• _Exercise objective_
From the first line of the material below to the line containing "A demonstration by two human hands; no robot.", repeat every line exactly and add nothing.

-*-*-

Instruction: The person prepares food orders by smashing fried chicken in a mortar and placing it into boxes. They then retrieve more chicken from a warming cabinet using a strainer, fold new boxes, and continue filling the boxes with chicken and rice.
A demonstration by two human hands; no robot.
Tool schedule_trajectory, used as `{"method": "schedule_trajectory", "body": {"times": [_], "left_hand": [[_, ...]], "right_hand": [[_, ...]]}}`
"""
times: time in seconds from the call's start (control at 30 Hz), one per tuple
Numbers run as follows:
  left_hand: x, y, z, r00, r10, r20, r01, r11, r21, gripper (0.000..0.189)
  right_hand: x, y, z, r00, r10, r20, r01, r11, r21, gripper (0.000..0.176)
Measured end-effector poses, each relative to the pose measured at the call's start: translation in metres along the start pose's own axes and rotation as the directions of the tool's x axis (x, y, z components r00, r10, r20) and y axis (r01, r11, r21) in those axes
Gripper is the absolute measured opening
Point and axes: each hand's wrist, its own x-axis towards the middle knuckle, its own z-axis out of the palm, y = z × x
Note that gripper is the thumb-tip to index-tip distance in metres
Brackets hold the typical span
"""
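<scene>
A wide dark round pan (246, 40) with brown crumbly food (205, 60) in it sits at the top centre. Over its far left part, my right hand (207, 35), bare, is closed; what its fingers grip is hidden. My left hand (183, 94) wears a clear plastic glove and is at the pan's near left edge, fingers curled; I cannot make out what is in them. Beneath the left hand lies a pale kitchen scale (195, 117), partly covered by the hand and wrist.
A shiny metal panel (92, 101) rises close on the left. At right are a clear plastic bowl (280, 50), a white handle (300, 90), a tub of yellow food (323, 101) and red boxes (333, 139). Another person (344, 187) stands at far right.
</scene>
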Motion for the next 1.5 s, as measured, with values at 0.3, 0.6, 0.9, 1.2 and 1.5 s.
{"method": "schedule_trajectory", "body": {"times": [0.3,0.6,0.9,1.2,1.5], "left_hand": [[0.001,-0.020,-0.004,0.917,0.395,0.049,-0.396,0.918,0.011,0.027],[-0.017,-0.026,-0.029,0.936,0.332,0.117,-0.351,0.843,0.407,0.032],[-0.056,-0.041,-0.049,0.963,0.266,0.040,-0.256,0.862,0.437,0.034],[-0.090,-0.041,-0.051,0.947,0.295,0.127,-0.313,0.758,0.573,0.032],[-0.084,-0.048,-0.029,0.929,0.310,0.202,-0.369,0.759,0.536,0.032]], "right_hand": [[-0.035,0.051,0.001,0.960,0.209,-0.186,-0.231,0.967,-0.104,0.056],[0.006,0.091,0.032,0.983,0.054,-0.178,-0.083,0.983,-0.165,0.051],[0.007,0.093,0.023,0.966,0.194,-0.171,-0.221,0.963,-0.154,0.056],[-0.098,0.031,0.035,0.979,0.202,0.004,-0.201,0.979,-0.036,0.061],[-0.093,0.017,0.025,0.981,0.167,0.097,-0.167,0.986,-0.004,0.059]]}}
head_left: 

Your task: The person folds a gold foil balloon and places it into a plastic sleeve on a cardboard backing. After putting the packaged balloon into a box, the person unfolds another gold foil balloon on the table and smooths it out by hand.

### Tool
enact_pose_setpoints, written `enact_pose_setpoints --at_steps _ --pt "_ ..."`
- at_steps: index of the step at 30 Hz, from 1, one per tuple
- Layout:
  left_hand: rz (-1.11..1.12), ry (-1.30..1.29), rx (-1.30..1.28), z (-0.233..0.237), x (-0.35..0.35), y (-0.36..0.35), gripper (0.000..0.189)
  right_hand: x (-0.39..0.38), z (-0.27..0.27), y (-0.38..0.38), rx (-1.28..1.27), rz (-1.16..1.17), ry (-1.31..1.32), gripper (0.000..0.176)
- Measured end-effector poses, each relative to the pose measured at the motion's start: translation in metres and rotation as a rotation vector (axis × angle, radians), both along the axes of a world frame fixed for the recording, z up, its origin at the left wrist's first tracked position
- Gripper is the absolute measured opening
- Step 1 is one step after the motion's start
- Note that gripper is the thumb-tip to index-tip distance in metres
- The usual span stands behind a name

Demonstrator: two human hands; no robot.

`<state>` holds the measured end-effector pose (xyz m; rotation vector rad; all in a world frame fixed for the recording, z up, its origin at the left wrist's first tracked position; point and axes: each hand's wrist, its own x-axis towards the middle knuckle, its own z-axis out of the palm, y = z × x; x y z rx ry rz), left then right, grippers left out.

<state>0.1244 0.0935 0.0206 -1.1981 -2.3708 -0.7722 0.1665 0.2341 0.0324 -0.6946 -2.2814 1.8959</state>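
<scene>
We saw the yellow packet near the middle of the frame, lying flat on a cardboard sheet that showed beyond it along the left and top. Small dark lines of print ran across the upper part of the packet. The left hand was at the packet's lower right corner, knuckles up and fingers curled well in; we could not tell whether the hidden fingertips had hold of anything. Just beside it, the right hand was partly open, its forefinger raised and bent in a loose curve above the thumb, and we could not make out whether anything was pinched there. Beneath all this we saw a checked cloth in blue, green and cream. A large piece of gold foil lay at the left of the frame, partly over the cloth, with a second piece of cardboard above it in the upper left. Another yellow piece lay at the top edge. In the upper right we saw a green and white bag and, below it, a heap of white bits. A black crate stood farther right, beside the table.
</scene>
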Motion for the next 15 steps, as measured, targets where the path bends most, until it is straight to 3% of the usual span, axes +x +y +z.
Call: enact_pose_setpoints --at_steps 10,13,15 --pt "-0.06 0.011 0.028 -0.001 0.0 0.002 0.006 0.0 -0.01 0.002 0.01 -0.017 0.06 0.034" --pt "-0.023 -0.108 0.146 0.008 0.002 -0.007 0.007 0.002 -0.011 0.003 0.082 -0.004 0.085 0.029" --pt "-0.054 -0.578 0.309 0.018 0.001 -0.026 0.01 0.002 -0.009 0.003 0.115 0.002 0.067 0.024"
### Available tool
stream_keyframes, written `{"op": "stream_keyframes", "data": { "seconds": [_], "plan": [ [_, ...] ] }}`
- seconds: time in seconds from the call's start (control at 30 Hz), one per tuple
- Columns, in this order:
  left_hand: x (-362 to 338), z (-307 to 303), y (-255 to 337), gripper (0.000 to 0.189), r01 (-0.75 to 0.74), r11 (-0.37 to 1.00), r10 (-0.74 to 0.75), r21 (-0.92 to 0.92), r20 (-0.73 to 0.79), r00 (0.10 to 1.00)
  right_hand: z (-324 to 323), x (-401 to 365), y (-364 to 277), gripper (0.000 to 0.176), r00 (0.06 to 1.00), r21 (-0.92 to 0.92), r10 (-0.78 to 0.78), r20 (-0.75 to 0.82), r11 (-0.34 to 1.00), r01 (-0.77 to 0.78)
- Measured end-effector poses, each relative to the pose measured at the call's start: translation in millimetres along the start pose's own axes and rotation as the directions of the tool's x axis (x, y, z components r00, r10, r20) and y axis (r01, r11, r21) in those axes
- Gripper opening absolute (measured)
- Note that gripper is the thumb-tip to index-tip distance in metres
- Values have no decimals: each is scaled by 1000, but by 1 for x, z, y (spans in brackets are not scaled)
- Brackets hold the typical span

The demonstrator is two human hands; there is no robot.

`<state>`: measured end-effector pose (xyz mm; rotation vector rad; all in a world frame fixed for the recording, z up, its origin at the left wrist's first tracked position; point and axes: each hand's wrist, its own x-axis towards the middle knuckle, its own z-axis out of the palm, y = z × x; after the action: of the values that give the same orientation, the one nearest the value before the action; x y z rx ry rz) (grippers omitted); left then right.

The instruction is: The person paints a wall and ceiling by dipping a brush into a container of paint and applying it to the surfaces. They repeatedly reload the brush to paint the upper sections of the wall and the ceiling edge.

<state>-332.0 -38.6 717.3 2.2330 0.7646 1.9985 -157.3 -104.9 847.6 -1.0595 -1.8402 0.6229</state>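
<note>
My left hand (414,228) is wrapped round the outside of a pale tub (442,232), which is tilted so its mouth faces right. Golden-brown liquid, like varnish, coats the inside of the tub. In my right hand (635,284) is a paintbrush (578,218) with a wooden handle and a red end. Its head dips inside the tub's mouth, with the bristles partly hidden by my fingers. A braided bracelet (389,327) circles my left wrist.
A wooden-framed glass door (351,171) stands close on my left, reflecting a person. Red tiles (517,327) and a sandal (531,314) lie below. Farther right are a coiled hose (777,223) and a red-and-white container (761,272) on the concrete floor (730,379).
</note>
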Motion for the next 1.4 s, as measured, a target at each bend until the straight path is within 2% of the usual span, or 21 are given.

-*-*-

• _Result for this exercise_
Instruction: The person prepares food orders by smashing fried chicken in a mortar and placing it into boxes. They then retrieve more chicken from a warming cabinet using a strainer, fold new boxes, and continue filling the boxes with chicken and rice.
A demonstration by two human hands; no robot.

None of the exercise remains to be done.